医療事故調検討会「取りまとめ」 ――協会、パブリックコメントを提出 医療安全「学習型」の制度を

公開日 2015年05月25日

10月に施行される「医療事故調査制度」の具体化を図る政省令等を検討していた厚生労働省の「医療事故調査制度の施行に係る検討会」(以下「検討会」)が3月20日に「取りまとめ」を発表した。これに対して東京協会は4月15日、パブリックコメント「医療事故調査制度の施行に関して」を提出した。医療機関に「説明責任」を課すのではなく、医療安全に結びつく「学習」目的の制度とするよう求めた。

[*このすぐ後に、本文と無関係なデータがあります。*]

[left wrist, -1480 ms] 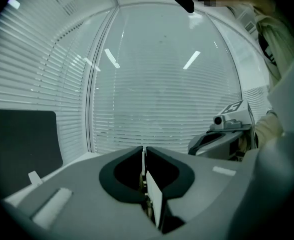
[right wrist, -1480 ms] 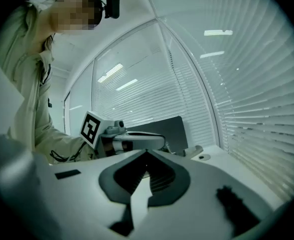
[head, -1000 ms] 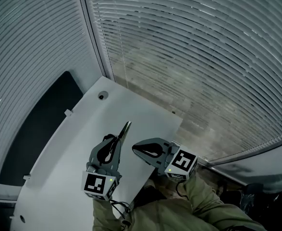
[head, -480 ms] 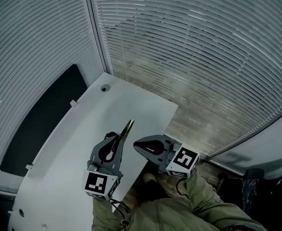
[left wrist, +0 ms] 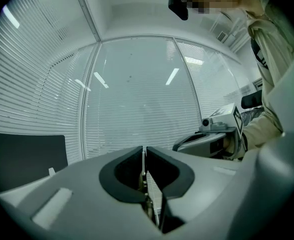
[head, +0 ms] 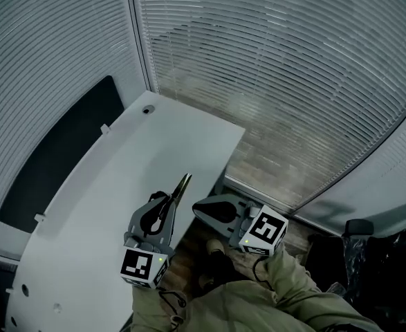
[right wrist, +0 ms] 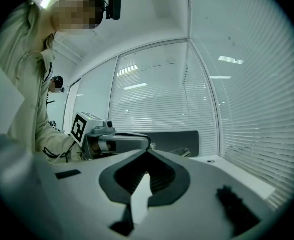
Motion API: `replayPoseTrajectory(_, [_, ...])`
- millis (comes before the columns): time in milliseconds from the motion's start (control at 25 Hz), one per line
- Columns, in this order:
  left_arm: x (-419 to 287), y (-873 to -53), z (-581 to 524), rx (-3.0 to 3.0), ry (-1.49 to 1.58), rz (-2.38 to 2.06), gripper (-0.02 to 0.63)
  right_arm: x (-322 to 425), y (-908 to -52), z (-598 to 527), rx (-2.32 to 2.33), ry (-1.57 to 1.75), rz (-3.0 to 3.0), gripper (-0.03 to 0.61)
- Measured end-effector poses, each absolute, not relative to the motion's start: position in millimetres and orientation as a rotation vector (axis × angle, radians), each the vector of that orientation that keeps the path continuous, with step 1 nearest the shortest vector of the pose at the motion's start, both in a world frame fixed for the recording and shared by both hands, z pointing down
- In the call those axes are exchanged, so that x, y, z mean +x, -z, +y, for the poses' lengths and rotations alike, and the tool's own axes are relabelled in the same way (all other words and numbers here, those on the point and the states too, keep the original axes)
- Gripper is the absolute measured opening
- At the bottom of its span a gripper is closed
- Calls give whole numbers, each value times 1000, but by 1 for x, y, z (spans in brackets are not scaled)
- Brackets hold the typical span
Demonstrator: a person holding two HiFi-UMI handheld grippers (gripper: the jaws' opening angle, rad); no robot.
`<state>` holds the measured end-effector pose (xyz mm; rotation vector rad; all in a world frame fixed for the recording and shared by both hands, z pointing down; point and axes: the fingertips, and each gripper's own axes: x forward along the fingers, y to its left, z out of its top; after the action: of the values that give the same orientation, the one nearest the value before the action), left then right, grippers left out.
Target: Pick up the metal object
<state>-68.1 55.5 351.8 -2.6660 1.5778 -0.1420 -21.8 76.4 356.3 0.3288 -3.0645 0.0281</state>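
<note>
While the white tabletop (head: 113, 164) runs off toward 10 o'clock, the left tongs (head: 169, 199) hover over its near edge. They are pinching the metal object (head: 182, 184), a thin flat strip held clear of the surface and poking out toward 1 o'clock. It looks light, stiff and slick, so a firm hold low on its flat faces, as here, should keep it from pivoting or slipping out. Just beside, toward 3 o'clock, the right tongs (head: 197, 211) sit pressed together at the tips, with nothing between them.
</note>
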Motion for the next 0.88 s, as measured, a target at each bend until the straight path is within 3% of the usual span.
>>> replayPoseTrajectory(880, [-46, -335, 82, -2604, 123, 1664, 28, 4, -342, 100, 245, 21, -3074, 3])
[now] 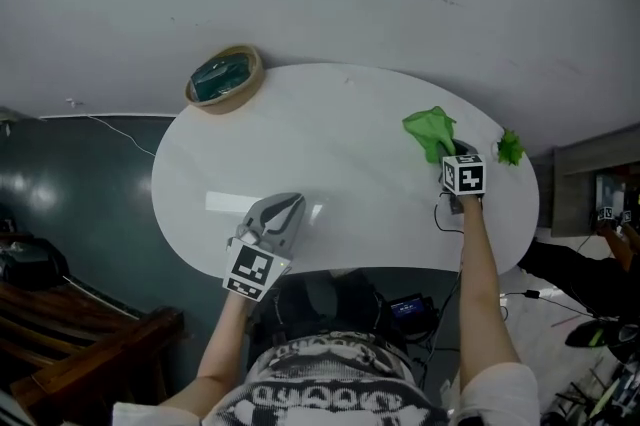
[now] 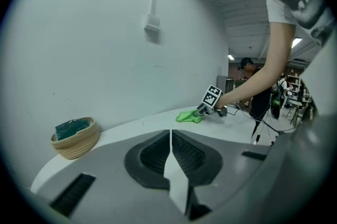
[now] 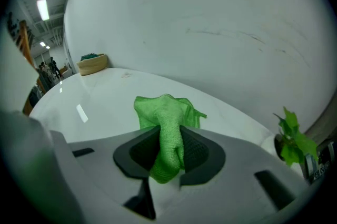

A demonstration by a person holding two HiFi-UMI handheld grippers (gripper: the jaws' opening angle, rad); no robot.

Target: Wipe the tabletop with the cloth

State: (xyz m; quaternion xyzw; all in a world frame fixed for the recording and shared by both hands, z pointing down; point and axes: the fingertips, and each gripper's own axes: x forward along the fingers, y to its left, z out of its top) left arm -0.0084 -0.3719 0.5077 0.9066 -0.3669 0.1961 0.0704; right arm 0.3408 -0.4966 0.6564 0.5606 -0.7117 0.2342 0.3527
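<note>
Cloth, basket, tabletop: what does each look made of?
Cloth: probably green microfibre or terry, matte. It has a fine nubby weave and soft folds.
Basket: seemingly woven straw or rope, tan and matte. The wall looks ribbed in coils.
Tabletop: smooth glossy white, perhaps laminate or lacquer, with bright reflections on it. The core can't be told.

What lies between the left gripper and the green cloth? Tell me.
Nothing: the head view shows only bare white tabletop from the left gripper to the cloth.
</note>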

WHOドラフトガイドラインが指摘しているように医療事故の報告制度には「学習」を目的とする制度と「説明責任」を目的とする制度の2種類があり、一つの制度に二つの機能を持たせることは困難であると指摘されている。また、医療安全のためには、学習型のシステムでなければならず、非懲罰性、秘匿性、独立性が高度に担保されなければならない。

東京協会はこの立場で、マスコミ、国会議員、厚生労働省はじめ関係省庁への働きかけを行ってきた。

こうしたなかで厚労省は、医療事故調査制度について、「(WHO)ドラフトガイドライン上の『学習を目的としたシステム』にあたります」と明記し、ホームページで公表した。同省ホームページ「医療事故調査制度について」の「Q1.制度の目的は何ですか?」に答えたもので、「WHOドラフトガイドライン」が掲げる非懲罰性・秘匿性・独立性の3原則を示し、わが国の制度はこの考え方に「整合的なものとなっています」と答えている。

しかし、「検討会」では、院内調査報告書の遺族への説明方法について、直前まで「調査の目的・結果を遺族に分かりやすく説明する」とされていたものが、「遺族が納得する形で説明するよう努めなければならない」とされ、最終的には「遺族が希望する方法で説明するよう努めなければならない」と、一部の遺族側構成員や弁護士の構成員の強烈な働きかけにより変更されている。

調査制度の設計・運用次第で「説明責任」「責任追及」型の医療事故調査制度になることが懸念される。今後も厳重な監視が必要になっている。